Thus are the battle lines drawn in Ladera Heights, an upper-middle-class enclave of rolling hills, comfortable houses and tree-lined streets north of Inglewood. This quiet community has emerged as the flash point of the moment in homeowners’ recurrent efforts to ban or restrict curbside hiring.

Unlike the mostly white suburban communities usually up in arms about immigrant day laborers, Ladera Heights is a racially mixed, predominantly African American community.

On Tuesday, the Los Angeles County Board of Supervisors is scheduled to consider an ordinance that would prohibit day laborers in Ladera Heights and other unincorporated areas of the county from seeking jobs near homes, schools, playgrounds or places of worship, as well as in some commercial parking lots.

But on the eve of the vote, there is some optimism that a less restrictive measure will emerge to resolve the often racially tinged clash, which in Ladera Heights has been building for more than a year.

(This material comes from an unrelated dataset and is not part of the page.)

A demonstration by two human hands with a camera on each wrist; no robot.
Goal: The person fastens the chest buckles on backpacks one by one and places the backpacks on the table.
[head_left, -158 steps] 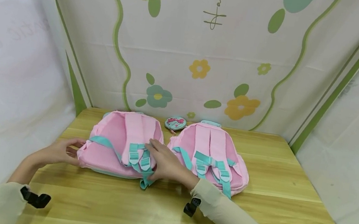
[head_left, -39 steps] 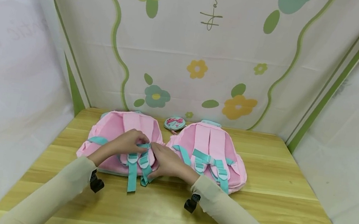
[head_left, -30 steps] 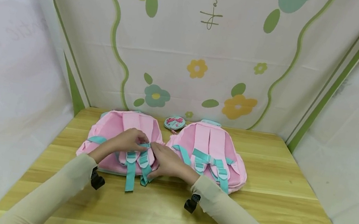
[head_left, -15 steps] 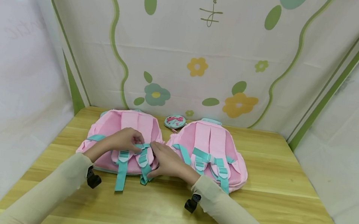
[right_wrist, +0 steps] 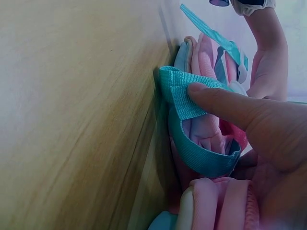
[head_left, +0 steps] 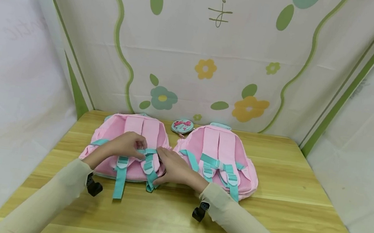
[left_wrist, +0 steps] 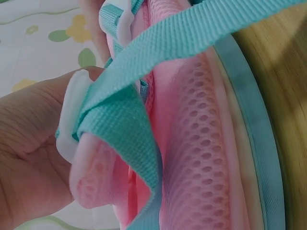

The compromise proposal would attempt to confine job-soliciting activities in the area to a corner of the parking lot adjacent to the HomeBase shopping center at Slauson and Fairfax avenues. As part of the package, immigrant advocates have agreed to pay for the installation of portable toilets in the lot.

“It hasn’t been a good combination, having large numbers of men standing all day in a residential area,” said Supervisor Yvonne Brathwaite Burke, who represents the district and authored the restrictive legislation but now advocates a less-stringent approach. “This (compromise) situation should help a lot.”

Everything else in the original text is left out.